Jeff Abell, an associate professor in the Interdisciplinary Arts Department, said he is concerned about the administration’s attention to faculty morale. He added that faculty may be receiving a “false attribution” as being resistant to change for questioning the plan’s implementation.
May added that the professors should not be deemed as resistant if they question administrative actions, citing last year’s external review of the Creative Writing Department as an example and what he said was a lack of openness from the consultants and administration concerning the changes made in the department following the review.
“I’m all for change, but I’m not for ham-handed change or change that doesn’t come with much of a rationale or change that’s about settling scores,” May said.
Faculty should not worry about changes being made permanent yet, Wearden said, because there will be a time for reassessment, and initiatives that do not work will be adjusted and made into functioning policies.

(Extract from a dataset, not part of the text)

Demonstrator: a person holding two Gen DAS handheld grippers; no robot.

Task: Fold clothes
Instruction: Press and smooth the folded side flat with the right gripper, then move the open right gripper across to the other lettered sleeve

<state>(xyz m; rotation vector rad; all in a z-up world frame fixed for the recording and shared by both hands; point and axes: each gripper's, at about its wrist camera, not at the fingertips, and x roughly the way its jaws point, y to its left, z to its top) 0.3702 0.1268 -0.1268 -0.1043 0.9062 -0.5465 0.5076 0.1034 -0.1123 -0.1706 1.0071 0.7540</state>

Abell said he thinks it needs to be recognized that faculty members may be in a process of mourning the changes already made, such as terminated classes and laid-off colleagues.
“All of us support philosophically that the college needs to change [and] that the curriculum needs to change,” Abell said. “We’re here ready to do those things, but there also needs to be a sense that we have emotions that have been tromped on a little bit over the last year or three.”
In response, Wearden said the administration does have a commitment to morale and that losses have been difficult, but everyone must work through the difficulties and their outlook may turn more positive as the implementation of the plan shows its benefits.
“There will be a self-fulfilling prophecy around this plan one way or another,” he said. “If we’re negative about it, it will fail. If we’re positive about it, it will succeed.”